**DATA RECORDS:**
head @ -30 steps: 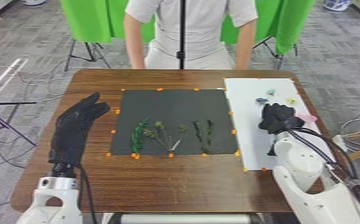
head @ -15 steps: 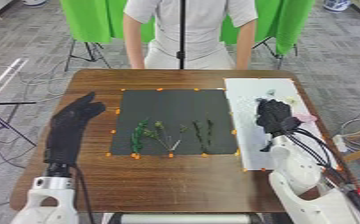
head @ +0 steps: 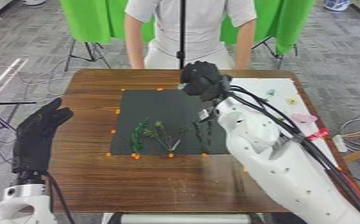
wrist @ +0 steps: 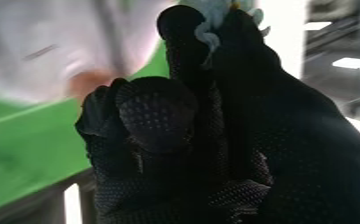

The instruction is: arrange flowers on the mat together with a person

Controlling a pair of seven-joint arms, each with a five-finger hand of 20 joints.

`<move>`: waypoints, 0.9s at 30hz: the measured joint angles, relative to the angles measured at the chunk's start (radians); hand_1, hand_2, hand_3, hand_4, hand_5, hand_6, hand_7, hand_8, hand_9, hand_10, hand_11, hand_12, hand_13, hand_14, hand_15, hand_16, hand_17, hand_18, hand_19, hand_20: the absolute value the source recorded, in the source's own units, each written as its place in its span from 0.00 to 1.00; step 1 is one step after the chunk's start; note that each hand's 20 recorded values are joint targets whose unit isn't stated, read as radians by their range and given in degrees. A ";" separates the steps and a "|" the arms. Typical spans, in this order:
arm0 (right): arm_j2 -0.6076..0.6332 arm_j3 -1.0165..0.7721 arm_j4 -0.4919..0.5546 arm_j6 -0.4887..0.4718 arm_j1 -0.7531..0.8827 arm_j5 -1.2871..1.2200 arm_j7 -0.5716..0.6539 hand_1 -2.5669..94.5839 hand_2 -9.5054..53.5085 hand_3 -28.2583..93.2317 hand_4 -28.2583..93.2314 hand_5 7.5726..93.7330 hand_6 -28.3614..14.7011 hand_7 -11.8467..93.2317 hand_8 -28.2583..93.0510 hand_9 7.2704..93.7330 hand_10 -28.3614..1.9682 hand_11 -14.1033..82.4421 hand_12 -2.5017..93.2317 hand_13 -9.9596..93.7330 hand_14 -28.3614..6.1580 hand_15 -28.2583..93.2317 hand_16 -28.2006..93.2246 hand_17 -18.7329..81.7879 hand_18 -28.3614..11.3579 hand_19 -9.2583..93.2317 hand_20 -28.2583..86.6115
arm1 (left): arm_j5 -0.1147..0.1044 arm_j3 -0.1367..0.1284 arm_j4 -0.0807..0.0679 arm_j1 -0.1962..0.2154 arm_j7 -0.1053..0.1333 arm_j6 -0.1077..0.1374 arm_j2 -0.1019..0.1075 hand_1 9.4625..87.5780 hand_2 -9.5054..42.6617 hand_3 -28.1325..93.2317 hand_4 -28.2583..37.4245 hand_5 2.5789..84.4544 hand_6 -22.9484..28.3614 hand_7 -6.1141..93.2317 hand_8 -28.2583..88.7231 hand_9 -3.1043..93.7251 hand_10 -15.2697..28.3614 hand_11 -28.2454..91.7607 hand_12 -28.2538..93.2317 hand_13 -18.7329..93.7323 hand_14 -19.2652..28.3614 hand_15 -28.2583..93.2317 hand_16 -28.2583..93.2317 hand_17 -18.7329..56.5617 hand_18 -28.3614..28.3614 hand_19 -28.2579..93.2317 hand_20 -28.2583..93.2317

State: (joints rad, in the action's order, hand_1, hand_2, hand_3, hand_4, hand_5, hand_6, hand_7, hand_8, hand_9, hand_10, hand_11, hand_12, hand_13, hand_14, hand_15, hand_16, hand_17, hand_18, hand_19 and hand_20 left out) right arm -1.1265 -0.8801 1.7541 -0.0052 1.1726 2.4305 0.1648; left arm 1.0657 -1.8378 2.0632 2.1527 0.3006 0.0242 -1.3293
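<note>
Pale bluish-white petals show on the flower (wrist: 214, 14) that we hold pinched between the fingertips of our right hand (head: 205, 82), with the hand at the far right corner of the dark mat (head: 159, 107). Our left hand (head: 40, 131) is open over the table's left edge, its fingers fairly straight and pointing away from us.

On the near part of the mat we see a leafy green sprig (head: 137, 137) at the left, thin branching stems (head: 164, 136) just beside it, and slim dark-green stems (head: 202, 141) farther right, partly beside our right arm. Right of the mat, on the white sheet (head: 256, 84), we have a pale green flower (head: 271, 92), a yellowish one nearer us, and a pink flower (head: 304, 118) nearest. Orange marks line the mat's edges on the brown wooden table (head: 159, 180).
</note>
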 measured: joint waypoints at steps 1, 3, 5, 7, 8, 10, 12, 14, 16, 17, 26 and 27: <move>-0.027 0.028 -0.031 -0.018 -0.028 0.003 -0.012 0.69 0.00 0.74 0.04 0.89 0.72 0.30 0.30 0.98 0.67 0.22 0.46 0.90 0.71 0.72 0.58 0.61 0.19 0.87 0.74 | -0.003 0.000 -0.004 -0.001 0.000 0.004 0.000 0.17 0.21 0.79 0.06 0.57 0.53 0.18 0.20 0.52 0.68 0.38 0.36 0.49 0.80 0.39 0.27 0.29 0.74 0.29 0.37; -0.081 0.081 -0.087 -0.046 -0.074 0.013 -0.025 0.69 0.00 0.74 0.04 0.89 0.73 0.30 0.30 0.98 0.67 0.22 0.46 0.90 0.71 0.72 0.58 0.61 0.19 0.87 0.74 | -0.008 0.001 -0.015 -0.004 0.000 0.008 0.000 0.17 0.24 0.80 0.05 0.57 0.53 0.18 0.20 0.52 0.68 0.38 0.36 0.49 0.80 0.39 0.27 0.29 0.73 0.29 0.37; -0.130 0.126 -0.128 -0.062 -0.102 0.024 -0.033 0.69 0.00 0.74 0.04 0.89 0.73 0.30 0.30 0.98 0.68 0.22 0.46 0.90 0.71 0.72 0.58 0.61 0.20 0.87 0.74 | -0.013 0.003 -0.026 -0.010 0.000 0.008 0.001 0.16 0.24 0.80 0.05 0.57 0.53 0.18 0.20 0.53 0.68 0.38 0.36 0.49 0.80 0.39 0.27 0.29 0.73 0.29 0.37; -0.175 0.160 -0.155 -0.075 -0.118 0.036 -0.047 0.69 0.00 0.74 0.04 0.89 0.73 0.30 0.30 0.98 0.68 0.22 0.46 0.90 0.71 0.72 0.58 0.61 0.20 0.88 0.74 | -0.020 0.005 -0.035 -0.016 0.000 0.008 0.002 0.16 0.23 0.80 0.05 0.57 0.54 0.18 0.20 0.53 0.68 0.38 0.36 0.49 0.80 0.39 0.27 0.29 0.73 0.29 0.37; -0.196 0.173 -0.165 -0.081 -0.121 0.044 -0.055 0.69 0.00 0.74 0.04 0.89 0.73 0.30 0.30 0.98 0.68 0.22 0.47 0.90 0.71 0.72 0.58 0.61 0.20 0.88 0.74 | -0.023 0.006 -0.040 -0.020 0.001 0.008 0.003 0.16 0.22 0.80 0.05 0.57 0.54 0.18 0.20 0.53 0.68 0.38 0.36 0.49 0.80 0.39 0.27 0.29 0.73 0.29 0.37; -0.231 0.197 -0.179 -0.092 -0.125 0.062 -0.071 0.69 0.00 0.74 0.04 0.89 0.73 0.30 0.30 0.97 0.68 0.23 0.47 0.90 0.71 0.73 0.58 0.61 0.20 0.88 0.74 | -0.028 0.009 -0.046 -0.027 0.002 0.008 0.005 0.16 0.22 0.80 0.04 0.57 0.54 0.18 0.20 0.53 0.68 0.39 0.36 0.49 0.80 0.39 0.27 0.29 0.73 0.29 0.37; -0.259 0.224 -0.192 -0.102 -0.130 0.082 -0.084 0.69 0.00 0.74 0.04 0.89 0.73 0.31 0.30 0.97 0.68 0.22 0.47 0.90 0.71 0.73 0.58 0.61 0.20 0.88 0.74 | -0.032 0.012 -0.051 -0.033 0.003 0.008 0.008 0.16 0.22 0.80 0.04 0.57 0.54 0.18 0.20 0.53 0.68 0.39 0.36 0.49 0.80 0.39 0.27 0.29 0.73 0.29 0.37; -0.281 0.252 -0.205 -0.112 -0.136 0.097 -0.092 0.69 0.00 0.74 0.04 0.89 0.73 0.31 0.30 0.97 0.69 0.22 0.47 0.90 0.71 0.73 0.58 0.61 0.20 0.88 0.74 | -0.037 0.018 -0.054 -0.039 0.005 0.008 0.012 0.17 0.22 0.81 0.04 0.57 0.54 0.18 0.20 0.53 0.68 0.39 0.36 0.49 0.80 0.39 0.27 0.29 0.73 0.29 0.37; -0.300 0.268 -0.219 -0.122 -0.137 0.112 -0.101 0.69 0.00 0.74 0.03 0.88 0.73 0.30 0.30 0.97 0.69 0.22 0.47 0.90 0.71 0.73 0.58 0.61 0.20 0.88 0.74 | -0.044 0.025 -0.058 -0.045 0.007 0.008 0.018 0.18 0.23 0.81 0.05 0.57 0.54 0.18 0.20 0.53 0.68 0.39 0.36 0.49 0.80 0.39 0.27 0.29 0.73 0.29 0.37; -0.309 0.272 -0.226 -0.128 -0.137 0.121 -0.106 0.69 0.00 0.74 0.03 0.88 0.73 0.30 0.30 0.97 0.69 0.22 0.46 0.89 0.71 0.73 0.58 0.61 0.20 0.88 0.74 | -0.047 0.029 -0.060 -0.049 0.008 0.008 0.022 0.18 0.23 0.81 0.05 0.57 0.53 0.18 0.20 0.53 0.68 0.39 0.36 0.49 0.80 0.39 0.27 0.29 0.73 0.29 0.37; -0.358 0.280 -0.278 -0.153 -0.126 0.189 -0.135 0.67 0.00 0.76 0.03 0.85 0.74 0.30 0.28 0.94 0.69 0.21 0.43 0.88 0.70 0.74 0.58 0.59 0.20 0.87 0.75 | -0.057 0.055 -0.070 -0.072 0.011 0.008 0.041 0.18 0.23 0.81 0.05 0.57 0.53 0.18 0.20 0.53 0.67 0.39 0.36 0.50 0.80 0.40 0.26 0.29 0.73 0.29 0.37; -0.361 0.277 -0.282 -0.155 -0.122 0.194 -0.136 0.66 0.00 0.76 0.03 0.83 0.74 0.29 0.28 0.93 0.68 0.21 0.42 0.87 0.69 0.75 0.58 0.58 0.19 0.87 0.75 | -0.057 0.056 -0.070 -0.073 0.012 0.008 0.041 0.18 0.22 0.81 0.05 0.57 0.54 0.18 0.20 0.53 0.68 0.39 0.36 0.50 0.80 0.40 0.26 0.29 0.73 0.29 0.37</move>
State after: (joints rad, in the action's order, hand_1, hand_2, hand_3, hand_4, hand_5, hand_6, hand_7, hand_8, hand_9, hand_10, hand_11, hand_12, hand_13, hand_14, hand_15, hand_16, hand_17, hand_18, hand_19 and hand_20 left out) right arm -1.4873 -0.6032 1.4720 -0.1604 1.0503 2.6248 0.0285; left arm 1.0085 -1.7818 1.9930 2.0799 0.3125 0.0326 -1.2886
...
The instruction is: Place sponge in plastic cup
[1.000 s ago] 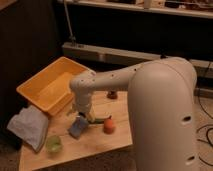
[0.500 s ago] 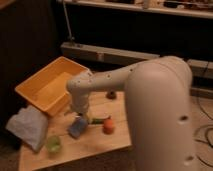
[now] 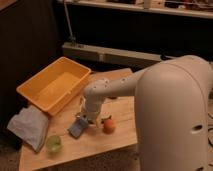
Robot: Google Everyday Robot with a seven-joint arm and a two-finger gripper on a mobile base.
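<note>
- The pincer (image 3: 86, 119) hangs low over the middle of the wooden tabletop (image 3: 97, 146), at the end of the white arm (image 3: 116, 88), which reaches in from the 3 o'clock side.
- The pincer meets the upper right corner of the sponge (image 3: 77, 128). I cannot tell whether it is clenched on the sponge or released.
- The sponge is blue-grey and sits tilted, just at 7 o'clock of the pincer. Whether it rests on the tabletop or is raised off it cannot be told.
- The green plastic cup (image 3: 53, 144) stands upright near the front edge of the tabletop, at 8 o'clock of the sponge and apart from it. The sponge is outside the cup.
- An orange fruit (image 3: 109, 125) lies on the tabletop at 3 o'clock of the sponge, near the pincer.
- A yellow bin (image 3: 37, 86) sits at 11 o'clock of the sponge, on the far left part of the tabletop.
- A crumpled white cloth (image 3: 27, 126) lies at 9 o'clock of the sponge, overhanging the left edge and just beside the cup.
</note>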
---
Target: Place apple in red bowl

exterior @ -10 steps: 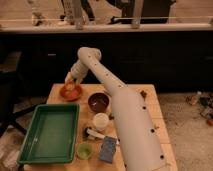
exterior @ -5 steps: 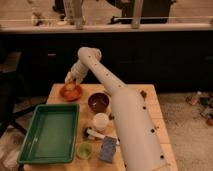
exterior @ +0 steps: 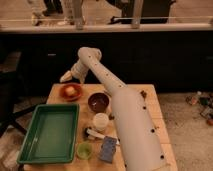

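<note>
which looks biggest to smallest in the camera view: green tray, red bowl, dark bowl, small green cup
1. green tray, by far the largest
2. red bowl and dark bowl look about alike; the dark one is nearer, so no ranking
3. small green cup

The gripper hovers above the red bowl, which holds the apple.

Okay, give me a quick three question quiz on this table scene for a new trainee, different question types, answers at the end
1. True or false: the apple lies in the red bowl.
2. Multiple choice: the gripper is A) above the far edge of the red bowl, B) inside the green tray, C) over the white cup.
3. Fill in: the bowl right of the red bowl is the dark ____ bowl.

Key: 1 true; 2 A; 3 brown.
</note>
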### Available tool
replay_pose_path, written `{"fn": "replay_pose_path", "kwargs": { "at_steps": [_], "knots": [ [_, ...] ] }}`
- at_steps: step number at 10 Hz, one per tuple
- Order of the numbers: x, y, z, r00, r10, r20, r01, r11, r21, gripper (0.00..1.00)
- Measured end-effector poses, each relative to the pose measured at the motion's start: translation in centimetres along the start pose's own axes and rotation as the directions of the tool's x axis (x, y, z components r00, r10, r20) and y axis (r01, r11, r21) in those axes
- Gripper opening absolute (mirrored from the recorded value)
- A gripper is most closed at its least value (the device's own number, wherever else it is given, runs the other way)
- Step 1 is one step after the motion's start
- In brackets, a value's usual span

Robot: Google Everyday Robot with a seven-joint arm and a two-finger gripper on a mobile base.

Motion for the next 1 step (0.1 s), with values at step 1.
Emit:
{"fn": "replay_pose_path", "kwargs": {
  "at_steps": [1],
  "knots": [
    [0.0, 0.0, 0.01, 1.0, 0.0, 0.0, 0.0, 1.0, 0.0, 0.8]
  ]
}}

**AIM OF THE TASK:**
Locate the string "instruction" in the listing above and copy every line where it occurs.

**COMPLETED TASK:**
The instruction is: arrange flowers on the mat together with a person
The instruction is: Place sponge in plastic cup

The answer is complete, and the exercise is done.